### Requirement
Search the records below for the word "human". Pull out each line that has it.

****************

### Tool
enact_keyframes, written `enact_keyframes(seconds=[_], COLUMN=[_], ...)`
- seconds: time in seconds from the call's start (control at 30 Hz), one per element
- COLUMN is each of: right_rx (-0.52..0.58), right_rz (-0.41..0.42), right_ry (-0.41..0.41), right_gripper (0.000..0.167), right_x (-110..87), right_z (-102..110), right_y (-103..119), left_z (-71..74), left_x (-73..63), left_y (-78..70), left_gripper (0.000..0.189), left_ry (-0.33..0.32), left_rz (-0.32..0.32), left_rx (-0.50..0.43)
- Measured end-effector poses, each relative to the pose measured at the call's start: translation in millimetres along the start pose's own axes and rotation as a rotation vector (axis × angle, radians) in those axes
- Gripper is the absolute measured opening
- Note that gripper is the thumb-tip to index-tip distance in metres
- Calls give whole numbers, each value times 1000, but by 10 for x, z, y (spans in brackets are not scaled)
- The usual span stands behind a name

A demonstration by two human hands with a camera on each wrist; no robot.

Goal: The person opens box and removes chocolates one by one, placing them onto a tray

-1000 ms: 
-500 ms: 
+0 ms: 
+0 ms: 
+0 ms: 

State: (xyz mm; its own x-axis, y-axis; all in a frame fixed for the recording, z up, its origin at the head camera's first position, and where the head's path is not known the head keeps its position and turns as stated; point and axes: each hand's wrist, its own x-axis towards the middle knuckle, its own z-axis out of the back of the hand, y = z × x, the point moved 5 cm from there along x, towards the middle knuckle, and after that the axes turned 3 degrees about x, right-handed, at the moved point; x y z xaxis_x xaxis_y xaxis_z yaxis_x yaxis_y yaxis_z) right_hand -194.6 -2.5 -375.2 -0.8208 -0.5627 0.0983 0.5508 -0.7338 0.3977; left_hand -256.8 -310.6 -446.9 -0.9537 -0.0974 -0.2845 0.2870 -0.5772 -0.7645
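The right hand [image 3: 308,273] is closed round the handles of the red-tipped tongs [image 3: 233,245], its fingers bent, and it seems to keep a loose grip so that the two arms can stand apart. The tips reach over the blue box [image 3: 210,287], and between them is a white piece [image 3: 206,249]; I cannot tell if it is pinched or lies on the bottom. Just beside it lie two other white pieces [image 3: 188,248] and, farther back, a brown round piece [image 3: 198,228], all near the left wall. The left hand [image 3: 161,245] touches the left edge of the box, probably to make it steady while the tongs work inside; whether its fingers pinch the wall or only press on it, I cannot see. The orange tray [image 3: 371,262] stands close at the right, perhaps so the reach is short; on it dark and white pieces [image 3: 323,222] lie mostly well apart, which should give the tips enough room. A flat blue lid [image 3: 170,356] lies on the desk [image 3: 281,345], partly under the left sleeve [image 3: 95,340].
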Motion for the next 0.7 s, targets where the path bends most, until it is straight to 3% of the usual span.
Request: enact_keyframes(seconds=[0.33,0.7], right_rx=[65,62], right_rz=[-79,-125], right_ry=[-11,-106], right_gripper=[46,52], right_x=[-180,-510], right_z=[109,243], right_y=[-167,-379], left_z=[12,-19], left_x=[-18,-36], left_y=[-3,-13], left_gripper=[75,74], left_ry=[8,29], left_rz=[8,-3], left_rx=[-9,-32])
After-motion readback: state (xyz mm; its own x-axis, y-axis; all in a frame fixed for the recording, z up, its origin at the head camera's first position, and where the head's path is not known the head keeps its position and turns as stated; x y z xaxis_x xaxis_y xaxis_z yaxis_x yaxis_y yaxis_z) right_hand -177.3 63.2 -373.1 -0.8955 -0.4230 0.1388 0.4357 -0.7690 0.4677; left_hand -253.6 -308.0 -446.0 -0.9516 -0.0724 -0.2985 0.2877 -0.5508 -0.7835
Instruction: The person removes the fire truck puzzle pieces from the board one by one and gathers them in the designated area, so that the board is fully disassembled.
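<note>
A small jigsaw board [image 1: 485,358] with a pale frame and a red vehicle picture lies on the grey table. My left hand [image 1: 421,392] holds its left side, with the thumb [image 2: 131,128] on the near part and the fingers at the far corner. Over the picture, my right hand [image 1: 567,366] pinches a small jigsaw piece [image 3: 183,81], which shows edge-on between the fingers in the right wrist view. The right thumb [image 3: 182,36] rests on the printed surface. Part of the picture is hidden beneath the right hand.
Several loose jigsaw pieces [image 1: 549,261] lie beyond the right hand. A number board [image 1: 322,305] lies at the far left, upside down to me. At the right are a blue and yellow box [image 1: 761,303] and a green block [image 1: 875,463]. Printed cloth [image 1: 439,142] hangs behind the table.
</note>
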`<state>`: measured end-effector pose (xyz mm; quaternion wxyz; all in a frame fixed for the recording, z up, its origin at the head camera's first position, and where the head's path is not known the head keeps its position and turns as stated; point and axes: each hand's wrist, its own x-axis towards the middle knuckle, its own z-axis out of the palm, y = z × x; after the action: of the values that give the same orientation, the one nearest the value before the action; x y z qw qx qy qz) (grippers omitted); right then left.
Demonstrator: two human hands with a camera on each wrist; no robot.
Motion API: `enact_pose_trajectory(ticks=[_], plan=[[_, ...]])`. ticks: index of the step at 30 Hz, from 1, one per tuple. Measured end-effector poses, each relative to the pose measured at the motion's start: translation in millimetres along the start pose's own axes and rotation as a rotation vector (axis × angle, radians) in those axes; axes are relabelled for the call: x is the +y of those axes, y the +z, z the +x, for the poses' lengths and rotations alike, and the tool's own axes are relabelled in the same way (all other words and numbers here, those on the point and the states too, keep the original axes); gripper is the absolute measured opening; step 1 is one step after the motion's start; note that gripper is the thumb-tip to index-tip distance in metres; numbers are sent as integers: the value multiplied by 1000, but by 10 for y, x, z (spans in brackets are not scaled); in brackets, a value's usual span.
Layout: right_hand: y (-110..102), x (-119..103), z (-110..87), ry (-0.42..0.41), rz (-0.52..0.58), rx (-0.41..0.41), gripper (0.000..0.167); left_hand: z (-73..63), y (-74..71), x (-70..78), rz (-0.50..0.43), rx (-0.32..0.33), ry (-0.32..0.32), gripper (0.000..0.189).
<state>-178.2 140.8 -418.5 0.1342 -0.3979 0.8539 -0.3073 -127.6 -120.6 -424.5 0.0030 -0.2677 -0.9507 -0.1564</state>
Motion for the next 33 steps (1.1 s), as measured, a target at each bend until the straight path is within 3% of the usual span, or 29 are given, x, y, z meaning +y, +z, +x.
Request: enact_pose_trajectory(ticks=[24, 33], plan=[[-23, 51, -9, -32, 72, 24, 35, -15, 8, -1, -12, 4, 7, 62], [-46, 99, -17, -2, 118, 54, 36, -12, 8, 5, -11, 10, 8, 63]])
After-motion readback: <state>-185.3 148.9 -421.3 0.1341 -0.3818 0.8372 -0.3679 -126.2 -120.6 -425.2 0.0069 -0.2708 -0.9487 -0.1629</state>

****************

### Answer for the task
A demonstration by two human hands with a camera on each wrist; no robot.
Demonstrator: two human hands with a camera on each wrist; no robot.

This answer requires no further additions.